The conditions for empowerment were created through the development of supportive relationships over time and through the process of providing information, modeling behaviour, giving positive feedback and encouraging women to find their own solutions. For example, during the educator groups the staff would share their observations of child behaviour to help the mothers advance their knowledge on child development and demonstrate various ways to interact with and stimulate their infants and young children. Women were also encouraged to ask questions and seek information. The team members then responded with guidance that was personalized and adapted to their needs. In one instance a mother (from Morocco) was moving to a new area of the city and wanted to know more about the community and the schools. The midwife provided information and also told her that there was a large Moroccan community in the area, which reassured the mother.

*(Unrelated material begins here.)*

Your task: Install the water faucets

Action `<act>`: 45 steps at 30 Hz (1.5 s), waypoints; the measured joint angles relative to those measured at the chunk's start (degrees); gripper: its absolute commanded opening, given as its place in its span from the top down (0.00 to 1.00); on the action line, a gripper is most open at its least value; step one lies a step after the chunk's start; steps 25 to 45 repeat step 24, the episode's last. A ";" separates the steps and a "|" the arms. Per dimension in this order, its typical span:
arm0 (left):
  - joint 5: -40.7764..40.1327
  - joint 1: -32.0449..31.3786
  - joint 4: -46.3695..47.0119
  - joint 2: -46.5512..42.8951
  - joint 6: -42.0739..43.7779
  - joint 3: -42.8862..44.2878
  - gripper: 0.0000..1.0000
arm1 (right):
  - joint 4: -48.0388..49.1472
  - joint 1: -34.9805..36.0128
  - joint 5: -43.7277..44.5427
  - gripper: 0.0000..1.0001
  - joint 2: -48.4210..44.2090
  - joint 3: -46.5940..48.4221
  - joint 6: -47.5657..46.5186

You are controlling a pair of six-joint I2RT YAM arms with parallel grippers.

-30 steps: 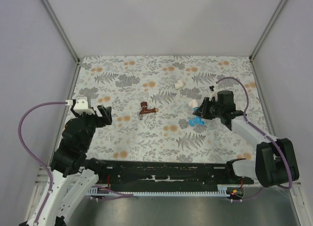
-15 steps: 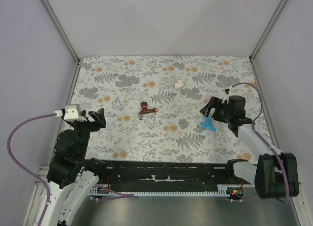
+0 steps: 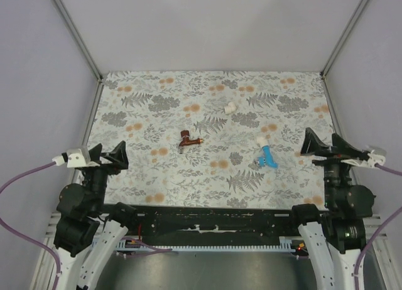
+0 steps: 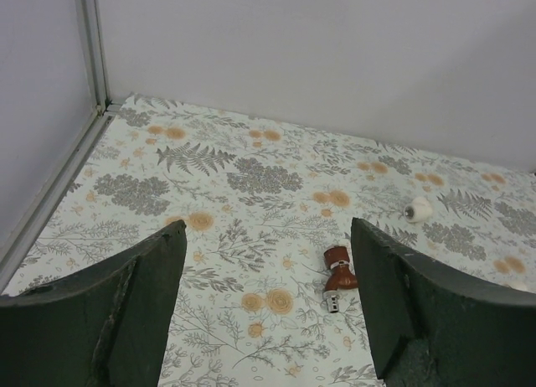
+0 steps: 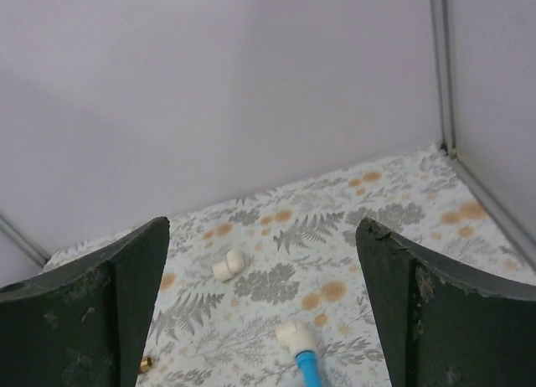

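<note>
Both claws hang empty at the near edge of the table [image 3: 144, 177], jaws spread wide. The left claw [image 3: 107, 154] is near-left of the red-brown faucet [image 3: 187, 139], and the right claw [image 3: 325, 145] is well off to its right. Held that way, each wrist camera gets a free look between its own fingers, which reads as a resting or surveying pose rather than a reach.

The red-brown faucet lies on its side mid-table, touching nothing. The blue faucet [image 3: 268, 157] lies to its right and slightly nearer, with a white piece [image 3: 262, 141] seated on its far end (joined, by the look of it, so that half may be done). A loose white fitting [image 3: 230, 107] sits beyond the red-brown faucet and to its right, probably its mate.

No container is in view.
</note>
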 measured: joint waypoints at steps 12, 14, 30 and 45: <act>-1.77 0.00 -0.81 -6.05 -0.94 -1.64 0.17 | -6.16 3.85 9.57 0.02 -8.46 -0.52 -13.07; -1.99 0.00 -0.94 -6.27 -1.44 -2.16 0.17 | -6.40 4.02 10.45 0.02 -9.66 -1.46 -13.92; -2.60 0.00 -1.97 -6.29 -4.94 -4.87 0.16 | -6.75 7.04 10.29 0.02 -10.12 -1.66 -16.65; -2.60 0.00 -1.97 -6.29 -4.94 -4.87 0.16 | -6.75 7.04 10.29 0.02 -10.12 -1.66 -16.65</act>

The care-providers also built mothers’ self-esteem by commending them on how they were doing great as mothers. For example, one educator said to a mom as she was pulling out her child’s snack: “That is a good snack, it’s healthy!” and a midwife said to a mother as she was breastfeeding (exclusively): “Congratulations!”. The care-providers also encouraged mothers to participate in activities and to share and learn from each other. Rather than simply telling them what to do, team members fostered a collaborative dynamic between the mothers. An example of this was observed during one of the pre-natal groups where the midwife asked women who had already given birth to share some advice with others and one participant, a mother of four, gave her recommendation based on her experiences: “Get your hospital card before you go”—she went on further to explain that this would avoid having go get the card while in labour.

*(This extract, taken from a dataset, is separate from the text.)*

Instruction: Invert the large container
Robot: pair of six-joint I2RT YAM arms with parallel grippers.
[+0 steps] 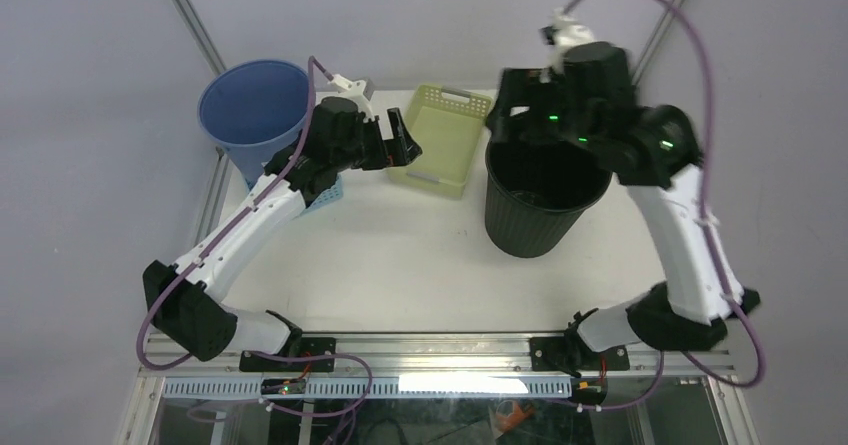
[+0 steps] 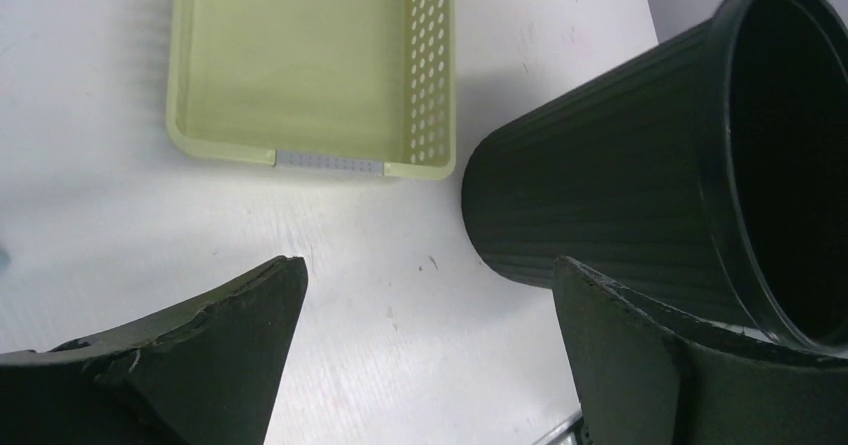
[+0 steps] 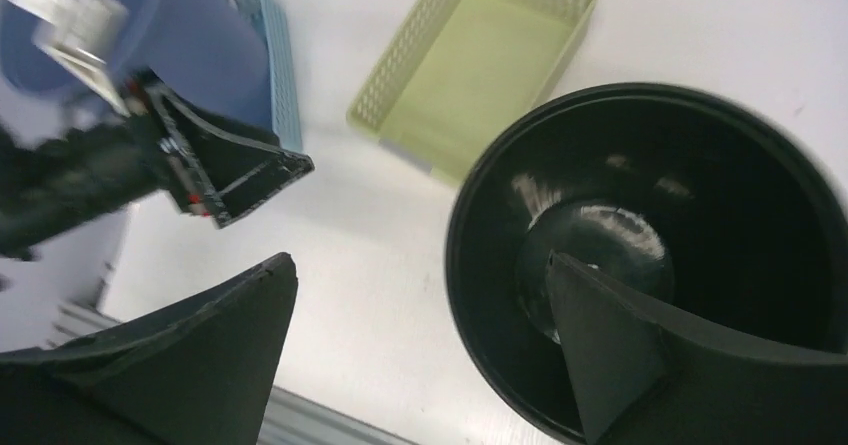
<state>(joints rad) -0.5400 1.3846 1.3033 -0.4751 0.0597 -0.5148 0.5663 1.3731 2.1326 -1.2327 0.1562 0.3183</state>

The study findings highlight how migrant women with young children maintained resilience in the face of multiple challenges and how a health and social centre based within the community, La Maison Bleue, contributed to strengthening this resilience. Resettlement and parenthood are both major life transitions that pose significant challenges. Similar to previous studies, participants reported language barriers, isolation, a loss of support for child-rearing, and cultural and environmental stresses [8–10, 16]. These were especially difficult for mothers who gave birth shortly after their arrival in Canada. Key protective factors were women’s intrinsic drive to overcome their struggles, their positive outlook and ability to find meaning in their adversity, their identity (faith, culture and traditions) and supportive relationships from family and friends, both locally and back home. La Maison Bleue fostered resilience by offering a safe space for women and their families, providing holistic care that responded to their diverse needs and empowering women to achieve their full potential towards better health and well-being for themselves and their families.

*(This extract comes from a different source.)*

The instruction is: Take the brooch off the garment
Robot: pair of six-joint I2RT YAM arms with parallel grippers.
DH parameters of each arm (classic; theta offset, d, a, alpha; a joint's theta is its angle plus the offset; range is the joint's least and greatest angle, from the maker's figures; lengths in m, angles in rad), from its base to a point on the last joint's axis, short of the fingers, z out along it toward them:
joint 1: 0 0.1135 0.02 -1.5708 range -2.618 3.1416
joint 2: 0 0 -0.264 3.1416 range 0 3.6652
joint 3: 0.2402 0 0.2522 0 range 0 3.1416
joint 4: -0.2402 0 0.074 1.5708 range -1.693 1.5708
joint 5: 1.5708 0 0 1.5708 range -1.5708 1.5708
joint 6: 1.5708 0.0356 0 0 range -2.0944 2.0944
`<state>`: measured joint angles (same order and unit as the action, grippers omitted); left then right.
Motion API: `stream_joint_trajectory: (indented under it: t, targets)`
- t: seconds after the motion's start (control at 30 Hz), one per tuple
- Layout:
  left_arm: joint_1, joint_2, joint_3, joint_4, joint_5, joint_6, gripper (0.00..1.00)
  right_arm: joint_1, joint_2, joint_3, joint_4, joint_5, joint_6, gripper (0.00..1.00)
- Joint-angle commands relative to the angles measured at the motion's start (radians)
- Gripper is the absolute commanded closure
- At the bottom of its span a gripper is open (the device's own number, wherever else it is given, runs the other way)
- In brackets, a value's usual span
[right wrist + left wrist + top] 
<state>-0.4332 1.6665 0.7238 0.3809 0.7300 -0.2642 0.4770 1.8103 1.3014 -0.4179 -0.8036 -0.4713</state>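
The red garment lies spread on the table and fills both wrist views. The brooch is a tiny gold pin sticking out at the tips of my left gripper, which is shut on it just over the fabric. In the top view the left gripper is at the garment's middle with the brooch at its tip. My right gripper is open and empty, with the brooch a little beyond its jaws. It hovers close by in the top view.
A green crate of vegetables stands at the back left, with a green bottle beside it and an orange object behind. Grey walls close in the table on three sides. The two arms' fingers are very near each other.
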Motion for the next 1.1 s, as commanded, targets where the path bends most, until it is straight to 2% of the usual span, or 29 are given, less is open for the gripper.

Resilience as a process: Building human and social capital
Recent research emphasizes resilience as a process rather than a static trait, influenced by accumulated life experiences. Resilience is seen as a pathway of learning that leads to personal growth . As individuals encounter adversities they build their capacity to make decisions, create a plan, and move forward with a sense of optimism [16, 33]. For the women in our study who had been in Canada for a while, over time they had become more autonomous and sought out opportunities to learn new life skills such as the ability to speak a new language and drive a car. For those who had not been in Canada for long, women were making plans for the future and describing what they were going to do to attain their goals. All of the women also sought out to make and form new connections and friendships by venturing into the community and also through their participation in activities at La Maison Bleue. For some, developing independence was a gendered experience as they were in part driven by the freedom and rights they had gained since coming to Canada. Moreover, for all women being a mother and caring for their children was a great source of pride and motivation and gave meaning to the women’s experiences. Over time with the development of skills, new friendships and the confidence gained, women felt that they had more control over their lives.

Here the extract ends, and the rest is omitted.